11.In the incident which occurred on the 18th of January 201[4], I also injured my shoulders while holding the trolley on the escalator.  However for some reason this was missed to be included and documented by my previous lawyers that was also to be examined by the medical panel.

12.To explain further to you about questions you asked at the direction hearing on Wednesday the 22nd of August 2018[9] about the hypothesis are as follows

13.The medical panel in their reasons for their determination they mention numerous reports by Dr Alex Stockman.  They used opinion that were located on page 4 paragraph 1 and paragraph 2 and on page 8 in paragraph 3.  They discuss his reports written on 1st of April 2012 and 1st of April 2018.  They mention a previous report written on 28th of June 2001.

They failed to consider current reports from my general practitioner Dr Louis Glowinski, whom I have seen for more than forty years on a regular basis.  They also failed to mention the report of Professor Kenneth Myers which is dated on the 13th of February 2017 which is current.

14.For Procedural fairness, the panel failed to have a reasonable and a fair opinion to the plaintiff.  They did not consider medical reports, MRI scans, treatment, operations and any of my answers, they used material that is out of date and applied reports that do not relate to the injuries sustained.

[9]A reference to the directions hearing conducted by Clayton JR on 22 August 2018, at which Mr Donevski was given leave to file and serve further written submissions, and Woolworths was given more time to file and serve its written submissions.

The Panel’s Reasons

  1. The Panel provided written reasons for its determination, dated 19 December 2017 (Reasons), in which it set out the history given by Mr Donevski and its findings on examination, and noted the material it had considered in forming its opinion.  The Panel stated that it had formed its opinion with regard to the documents and information listed in the enclosures.[10]  In addition to the documents provided by Woolworths,[11] the Panel noted a letter from Mr Donevski’s solicitors dated 28 September 2017, a CT scan of Mr Donevski’s lumbar spine dated 22 September 2017, and X-rays of both knees dated 12 October 2017.[12]  The Panel also noted the opinion of an earlier Medical Panel, dated 9 April 2014. 

    [10]Reasons, 2, paragraph 3(a).

    [11]Summarised at [4] above.
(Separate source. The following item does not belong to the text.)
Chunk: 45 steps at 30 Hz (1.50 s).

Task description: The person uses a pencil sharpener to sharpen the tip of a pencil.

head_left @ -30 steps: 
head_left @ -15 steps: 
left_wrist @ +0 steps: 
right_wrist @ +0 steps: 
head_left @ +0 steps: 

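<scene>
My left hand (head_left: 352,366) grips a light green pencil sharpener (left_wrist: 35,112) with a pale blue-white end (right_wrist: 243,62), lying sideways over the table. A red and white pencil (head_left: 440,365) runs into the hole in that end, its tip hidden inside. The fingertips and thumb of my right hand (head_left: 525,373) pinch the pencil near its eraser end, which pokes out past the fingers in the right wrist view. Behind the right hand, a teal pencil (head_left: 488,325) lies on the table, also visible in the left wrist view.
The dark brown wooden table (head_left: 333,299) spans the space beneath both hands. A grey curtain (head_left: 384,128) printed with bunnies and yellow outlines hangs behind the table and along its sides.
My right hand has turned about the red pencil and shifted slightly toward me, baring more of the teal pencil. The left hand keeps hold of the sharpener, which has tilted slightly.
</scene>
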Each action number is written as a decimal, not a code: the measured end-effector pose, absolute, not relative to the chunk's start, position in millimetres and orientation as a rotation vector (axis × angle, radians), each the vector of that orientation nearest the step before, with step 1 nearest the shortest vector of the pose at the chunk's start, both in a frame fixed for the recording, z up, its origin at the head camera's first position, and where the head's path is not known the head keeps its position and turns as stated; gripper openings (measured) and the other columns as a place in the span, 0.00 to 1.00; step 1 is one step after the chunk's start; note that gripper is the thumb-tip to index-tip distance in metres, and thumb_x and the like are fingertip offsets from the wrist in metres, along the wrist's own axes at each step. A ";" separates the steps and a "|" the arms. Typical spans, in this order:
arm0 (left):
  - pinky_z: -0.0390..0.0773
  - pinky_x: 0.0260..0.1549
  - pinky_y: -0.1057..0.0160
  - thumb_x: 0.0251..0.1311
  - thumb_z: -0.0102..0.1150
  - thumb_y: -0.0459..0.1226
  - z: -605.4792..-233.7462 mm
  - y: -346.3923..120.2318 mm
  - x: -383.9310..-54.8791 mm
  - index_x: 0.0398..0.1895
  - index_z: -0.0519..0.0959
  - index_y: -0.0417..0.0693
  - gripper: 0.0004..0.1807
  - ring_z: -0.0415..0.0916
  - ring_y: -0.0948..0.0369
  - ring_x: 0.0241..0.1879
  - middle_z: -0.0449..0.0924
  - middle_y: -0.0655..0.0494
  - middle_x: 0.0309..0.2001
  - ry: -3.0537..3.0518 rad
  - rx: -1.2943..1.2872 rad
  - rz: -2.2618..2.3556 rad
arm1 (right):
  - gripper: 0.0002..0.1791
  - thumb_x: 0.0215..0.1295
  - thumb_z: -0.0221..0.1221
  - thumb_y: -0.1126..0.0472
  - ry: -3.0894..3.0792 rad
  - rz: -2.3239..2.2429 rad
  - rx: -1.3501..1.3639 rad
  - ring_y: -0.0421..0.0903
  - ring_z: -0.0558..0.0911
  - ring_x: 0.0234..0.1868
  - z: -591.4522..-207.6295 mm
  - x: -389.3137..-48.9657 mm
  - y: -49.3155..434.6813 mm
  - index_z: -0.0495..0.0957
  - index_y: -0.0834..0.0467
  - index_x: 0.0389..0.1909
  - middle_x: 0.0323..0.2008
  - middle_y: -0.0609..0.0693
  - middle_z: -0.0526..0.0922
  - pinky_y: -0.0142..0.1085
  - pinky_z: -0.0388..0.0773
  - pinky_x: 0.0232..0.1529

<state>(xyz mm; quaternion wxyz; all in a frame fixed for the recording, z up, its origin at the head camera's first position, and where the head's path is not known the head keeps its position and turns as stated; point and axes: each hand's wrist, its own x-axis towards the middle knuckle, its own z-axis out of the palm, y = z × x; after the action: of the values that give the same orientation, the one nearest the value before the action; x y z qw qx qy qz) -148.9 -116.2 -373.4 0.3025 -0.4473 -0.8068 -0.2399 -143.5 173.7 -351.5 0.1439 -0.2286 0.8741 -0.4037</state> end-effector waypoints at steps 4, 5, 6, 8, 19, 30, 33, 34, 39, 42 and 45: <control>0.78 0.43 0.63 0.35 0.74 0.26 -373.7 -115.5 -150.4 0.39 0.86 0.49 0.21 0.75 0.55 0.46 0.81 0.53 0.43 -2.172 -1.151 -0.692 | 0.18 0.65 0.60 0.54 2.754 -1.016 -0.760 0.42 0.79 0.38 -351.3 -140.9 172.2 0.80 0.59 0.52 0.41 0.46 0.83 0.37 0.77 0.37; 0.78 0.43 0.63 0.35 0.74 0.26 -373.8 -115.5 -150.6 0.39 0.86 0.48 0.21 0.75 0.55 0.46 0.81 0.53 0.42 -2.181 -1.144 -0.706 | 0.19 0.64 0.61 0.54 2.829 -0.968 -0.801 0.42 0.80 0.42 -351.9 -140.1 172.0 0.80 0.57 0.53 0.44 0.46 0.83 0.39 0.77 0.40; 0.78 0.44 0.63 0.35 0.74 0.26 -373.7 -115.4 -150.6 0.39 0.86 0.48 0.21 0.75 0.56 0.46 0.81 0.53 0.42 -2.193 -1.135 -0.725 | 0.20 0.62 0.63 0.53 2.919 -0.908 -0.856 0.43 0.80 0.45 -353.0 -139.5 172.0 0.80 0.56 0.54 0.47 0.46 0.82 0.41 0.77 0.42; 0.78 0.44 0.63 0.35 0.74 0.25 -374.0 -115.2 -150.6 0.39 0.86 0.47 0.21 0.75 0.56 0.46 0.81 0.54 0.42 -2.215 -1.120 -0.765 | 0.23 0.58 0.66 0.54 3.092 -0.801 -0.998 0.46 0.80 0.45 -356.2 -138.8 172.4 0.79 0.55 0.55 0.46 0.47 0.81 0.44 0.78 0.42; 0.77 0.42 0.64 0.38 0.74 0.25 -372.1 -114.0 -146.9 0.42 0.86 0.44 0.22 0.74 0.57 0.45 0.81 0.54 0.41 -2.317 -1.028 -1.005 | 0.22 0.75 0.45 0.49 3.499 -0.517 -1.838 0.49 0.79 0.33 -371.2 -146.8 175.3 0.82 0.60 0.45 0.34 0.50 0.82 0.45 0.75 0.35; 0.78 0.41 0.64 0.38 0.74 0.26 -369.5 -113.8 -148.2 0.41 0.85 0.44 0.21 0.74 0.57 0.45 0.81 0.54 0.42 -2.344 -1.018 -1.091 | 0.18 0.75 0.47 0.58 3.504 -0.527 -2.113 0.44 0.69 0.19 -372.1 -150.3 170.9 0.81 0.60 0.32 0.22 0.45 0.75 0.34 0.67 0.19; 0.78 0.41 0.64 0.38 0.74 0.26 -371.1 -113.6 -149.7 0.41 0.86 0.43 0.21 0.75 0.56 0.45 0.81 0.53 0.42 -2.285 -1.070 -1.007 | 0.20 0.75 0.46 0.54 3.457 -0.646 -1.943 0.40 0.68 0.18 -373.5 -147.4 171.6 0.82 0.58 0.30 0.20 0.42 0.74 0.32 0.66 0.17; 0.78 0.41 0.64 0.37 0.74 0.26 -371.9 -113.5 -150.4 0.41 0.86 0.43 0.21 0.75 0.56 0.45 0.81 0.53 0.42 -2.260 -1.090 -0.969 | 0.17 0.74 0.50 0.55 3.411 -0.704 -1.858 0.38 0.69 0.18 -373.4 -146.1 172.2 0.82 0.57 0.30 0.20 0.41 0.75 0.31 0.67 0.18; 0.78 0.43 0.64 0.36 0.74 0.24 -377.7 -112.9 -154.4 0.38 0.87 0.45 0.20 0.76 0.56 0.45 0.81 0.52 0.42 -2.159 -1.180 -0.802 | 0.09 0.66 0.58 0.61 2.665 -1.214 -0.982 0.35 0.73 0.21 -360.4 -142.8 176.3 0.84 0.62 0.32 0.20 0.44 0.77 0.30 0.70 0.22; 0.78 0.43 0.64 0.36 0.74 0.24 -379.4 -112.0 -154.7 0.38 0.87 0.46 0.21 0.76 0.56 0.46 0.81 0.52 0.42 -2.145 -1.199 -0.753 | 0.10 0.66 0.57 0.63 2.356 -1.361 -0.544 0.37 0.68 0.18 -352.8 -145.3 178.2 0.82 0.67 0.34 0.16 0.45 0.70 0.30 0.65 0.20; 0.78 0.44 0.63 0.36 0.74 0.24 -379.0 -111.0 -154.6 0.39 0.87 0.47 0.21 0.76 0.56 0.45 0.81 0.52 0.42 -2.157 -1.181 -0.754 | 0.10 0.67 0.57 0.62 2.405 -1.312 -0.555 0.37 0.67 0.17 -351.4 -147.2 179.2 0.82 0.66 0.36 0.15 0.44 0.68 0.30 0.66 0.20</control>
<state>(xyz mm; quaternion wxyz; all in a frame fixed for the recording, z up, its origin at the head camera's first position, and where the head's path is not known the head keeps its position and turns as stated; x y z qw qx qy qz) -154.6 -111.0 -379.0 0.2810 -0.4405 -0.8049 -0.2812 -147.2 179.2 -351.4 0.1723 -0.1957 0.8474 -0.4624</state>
These materials were listed in Enclosure A to the Reasons.

    [12]Listed in Enclosure B to the Reasons.

  1. The Panel’s key findings were as follows:

The Panel on the basis of the claimant’s history, the materials provided with the referral, its examination findings and collective expertise and experience, concluding the claimant is suffering from widespread pain symptoms on a background of mild multi-level age-related degenerative changes of the lumbar spine with no evidence of radiculopathy.  The Panel could find no symptoms or signs of injury to the thoracic spine.  The Panel concluded the claimant is suffering from an aggravation of degenerative changes in the left knee treated surgically with residual left knee dysfunction and an aggravation of degenerative changes in the right knee treated surgically with residual right knee dysfunction.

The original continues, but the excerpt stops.